- WHAT THE TASK REQUIRES: None of the images should appear in your copy. Transcribe the data in full.
Start of DATA EXCERPT
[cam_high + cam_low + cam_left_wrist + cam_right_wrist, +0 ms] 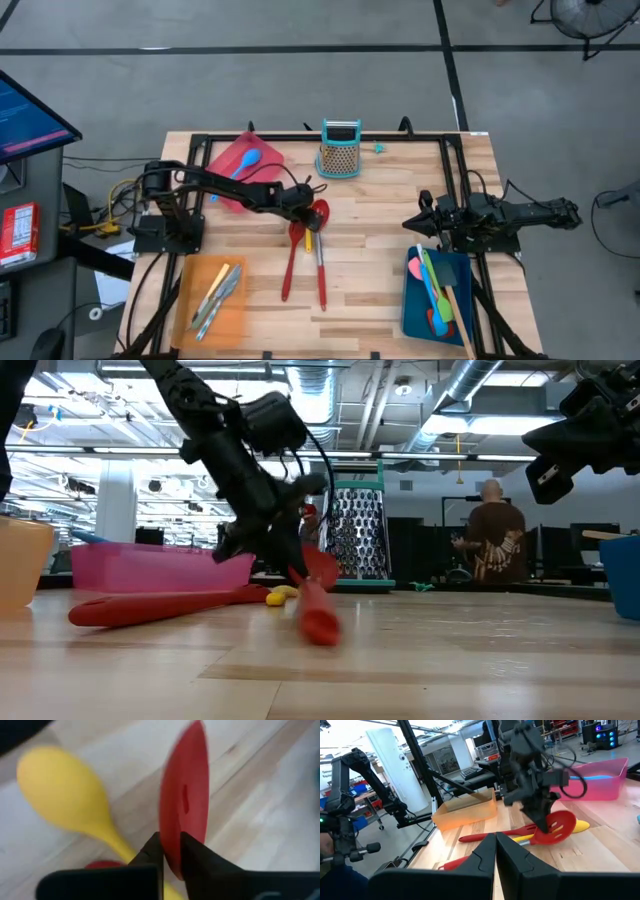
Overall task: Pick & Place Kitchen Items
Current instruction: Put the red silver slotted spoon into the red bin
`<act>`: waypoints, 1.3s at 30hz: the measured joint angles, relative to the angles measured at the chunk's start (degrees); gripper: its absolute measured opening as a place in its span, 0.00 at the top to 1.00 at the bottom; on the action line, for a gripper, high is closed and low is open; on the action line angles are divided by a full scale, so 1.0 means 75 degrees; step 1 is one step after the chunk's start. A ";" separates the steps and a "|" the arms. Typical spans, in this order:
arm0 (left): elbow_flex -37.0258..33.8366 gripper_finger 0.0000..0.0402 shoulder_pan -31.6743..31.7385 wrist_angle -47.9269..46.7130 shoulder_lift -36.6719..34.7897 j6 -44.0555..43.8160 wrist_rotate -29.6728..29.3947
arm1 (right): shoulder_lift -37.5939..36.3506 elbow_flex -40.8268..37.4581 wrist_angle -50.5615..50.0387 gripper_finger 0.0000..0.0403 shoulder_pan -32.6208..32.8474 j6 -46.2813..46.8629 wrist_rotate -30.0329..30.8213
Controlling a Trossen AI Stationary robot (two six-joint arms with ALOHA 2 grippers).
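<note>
A red slotted turner (pixel 320 250) lies at the table's middle beside a red spoon (pixel 290 262) and a yellow spoon (pixel 65 795). My left gripper (pixel 305 207) reaches in from the left and is shut on the turner's head (pixel 561 827). My right gripper (pixel 412 222) waits shut and holding nothing at the right, above the table. A blue spoon (pixel 245 160) lies in the red tray (pixel 228 172). Silvery cutlery (pixel 215 293) lies in the orange tray (pixel 190 320), and several spatulas (pixel 436 285) lie in the blue tray (pixel 412 315). My left gripper pinches the rim of the turner's slotted red head (pixel 172 837) between its two fingers (pixel 150 852). The fingers slant down at it from the table's left side. The head stands on edge and tilted, raised a little, while the handle's free end (pixel 320 626) rests on the table.
A teal-framed grater (pixel 340 150) with orange mesh stands at the far middle, and a small teal piece (pixel 379 148) lies to its right. Dark frame rails (pixel 455 180) run along the table's sides. Bare wood (pixel 375 250) lies between the utensils and the blue tray.
</note>
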 joint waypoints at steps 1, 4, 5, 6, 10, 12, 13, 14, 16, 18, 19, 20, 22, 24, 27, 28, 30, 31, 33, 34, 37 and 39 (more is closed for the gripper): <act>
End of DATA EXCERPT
- FINAL ANSWER:
[cam_high + cam_low + cam_left_wrist + cam_right_wrist, +0 ms] 
Overall task: Pick & Place Kitchen Items
Current instruction: Put the red silver slotted spoon into the red bin
`<act>`: waypoints, 1.3s at 30hz: the measured joint angles, relative to the angles measured at the chunk's start (degrees); gripper: its absolute measured opening as a place in its span, 0.00 at the top to 1.00 at the bottom; on the action line, for a gripper, high is closed and low is open; on the action line angles are divided by a full scale, so 1.0 means 75 degrees; step 1 is one step after the chunk's start. A ";" separates the steps and a "|" the arms. Typical spans, in this order:
arm0 (left): elbow_flex -37.0258..33.8366 gripper_finger 0.0000..0.0402 shoulder_pan -31.6743..31.7385 wrist_angle -47.9269..46.7130 shoulder_lift -36.6719..34.7897 j6 -44.0555..43.8160 wrist_rotate -29.6728..29.3947
arm1 (right): shoulder_lift -37.5939..36.3506 elbow_flex -40.8268..37.4581 wrist_angle -50.5615..50.0387 gripper_finger 0.0000..0.0403 shoulder_pan -32.6208..32.8474 j6 -46.2813..46.8629 wrist_rotate -30.0329..30.8213
Controlling a Trossen AI Stationary robot (two six-joint arms with ALOHA 2 grippers).
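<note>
A red slotted turner (pixel 320 250) lies at the table's middle beside a red spoon (pixel 290 262) and a yellow spoon (pixel 65 795). My left gripper (pixel 305 207) reaches in from the left and is shut on the turner's head (pixel 561 827). My right gripper (pixel 412 222) waits shut and holding nothing at the right, above the table. A blue spoon (pixel 245 160) lies in the red tray (pixel 228 172). Silvery cutlery (pixel 215 293) lies in the orange tray (pixel 190 320), and several spatulas (pixel 436 285) lie in the blue tray (pixel 412 315). My left gripper pinches the rim of the turner's slotted red head (pixel 172 837) between its two fingers (pixel 150 852). The fingers slant down at it from the table's left side. The head stands on edge and tilted, raised a little, while the handle's free end (pixel 320 626) rests on the table.
A teal-framed grater (pixel 340 150) with orange mesh stands at the far middle, and a small teal piece (pixel 379 148) lies to its right. Dark frame rails (pixel 455 180) run along the table's sides. Bare wood (pixel 375 250) lies between the utensils and the blue tray.
</note>
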 joint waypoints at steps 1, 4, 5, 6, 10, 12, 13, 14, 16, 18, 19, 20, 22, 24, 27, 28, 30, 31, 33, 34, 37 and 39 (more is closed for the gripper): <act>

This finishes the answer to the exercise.